第29話
私服に着替え裏の居住スペースでのんびりしていたら、アドリアネが呼びにきた。
仕事場に戻ると、さっき帰ったはずのツバキが居る。
話を聞けば、モモと呼ばれているあの暴れていた竜に会ってほしいとのこと。
ただ会うだけではなく、聞き出してほしい情報があるから尋問してくれと。
「尋問!?
そんな経験ないし、何より女性を苦しめるのは本意じゃない。
使命とも逸れていないか?」
使命を知っているはずのアドリアネを向くと、片手で御された。
「もちろん乱暴な手段は用いません。
綾人さんが女性に嫌なことをされたくないのも分かっております。
直接手を下さなくても、吐かせることはできるのです。」
なるほど、方法は既に考えられているみたいだ。
「なので、綾人さんには今から対象の前でストリップショーを行ってもらいます。」
前言訂正、女性だけではなく俺も嫌なことはしたくないのだが。
アドリアネの表情は至極真面目で、今更嫌ですとも言い出せないが。
ツバキは勿論ストリップなんて言葉知らないから不安そうだが、俺も不安だ。
露骨なハニートラップに簡単に引っかかるものか?
sideアドリアネ
こうも簡単に全部吐くとは。
もう少し綾人さんを脱がしたかった私の期待は、儚く散りました。
堪え性のない爬虫類ですね、ツバキが結界を張っているから触れないのに、境界に張り付いてガン見しています。
言わなくてもツバキもガン見してますし、私は録画もしていますけどね。
にしても上着一枚脱いだだけで決着とは、尋問し甲斐のない。
醜く続きをねだる様は、まさに薬物中毒者のようです。
コイツそういえば直接綾人さんに愛撫されていたな。
もしかして余韻だけで軽く絶頂しているのか!?
恐ろしい。
まだ私は性的なサービスはしてもらった事がないが、今後リクエストする時には細心の注意を払わねば。
好奇心に負けそう!絶対におねだりしそうだ、そしてヘラ様に怒られるまでがワンセット。
「聞きたい内容は全て揃いましたか?」
目を覆う指が開いて、まったく隠していないのがバレバレなツバキへ問います。
「おぉぉ…、そうじゃな、とりあえずは聞けたの。
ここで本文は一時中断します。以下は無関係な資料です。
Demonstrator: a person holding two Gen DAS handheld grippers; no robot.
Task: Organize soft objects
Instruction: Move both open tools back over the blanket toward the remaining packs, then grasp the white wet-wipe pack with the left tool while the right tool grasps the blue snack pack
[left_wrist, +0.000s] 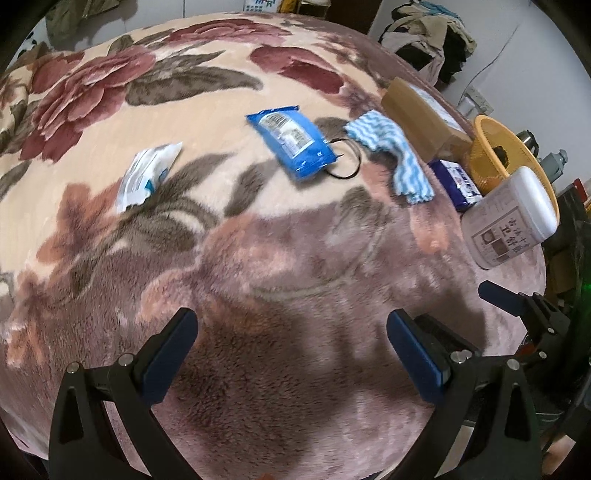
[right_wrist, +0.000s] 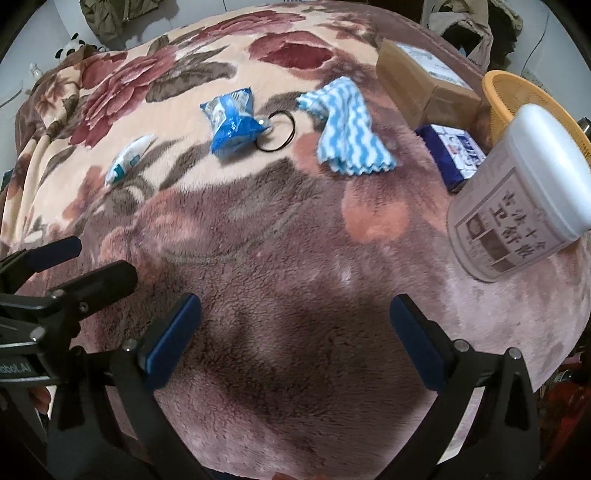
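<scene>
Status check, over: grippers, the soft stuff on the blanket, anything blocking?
Left gripper open, empty; right gripper same. Striped cloth, blue packet, white packet loose on blanket. Nothing blocking.

A blue packet (left_wrist: 291, 143) lies flat on the blanket, overlapping a black hair tie (left_wrist: 345, 158). A crumpled striped cloth (left_wrist: 393, 155) sits just beside them, a white packet (left_wrist: 147, 177) well apart.

Floral fleece blanket (left_wrist: 155, 85) covering bed, shadow darkening near half. White wall (left_wrist: 517, 55) showing behind. Clothes pile (left_wrist: 428, 33) lying at far corner. Olive garment (right_wrist: 122, 14) hanging against wall.
</scene>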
」
その言葉で綾人さんは直ぐに上着を羽織ります、馬鹿めもう少しアドリブで延ばせんのか。
しかし綾人さんの柔肌が、衆目に晒される時間が縮んだのは幸い。
視界を遮るよう翼を広げて、アホ竜の間に入る。
分かりやすい程に落ち込んでいる、全然同情は湧かないけど。
「しっかし村に攻め込む作戦まで立てていたとはの、知らなんだ。
昔から後先のことを考えない妹たちであったが、身内のことながら恥ずかしい。」
妹たちからの謀反を企てられているとは、なんとも言えない状況ですね。
村に店を構えた私たちも、無関係とは言えなくなってしまいました。
他の村を取りまとめているツバキの妹たちとは面識がありませんが、綾人さんの為にも潰れてもらうしかないですね。
「天使の力を使うわけにはいかないですが、ここは綾人さんに一肌脱いでもらいましょう。」
一肌って言葉に食いつき過ぎだろう、目が見開いているぞ。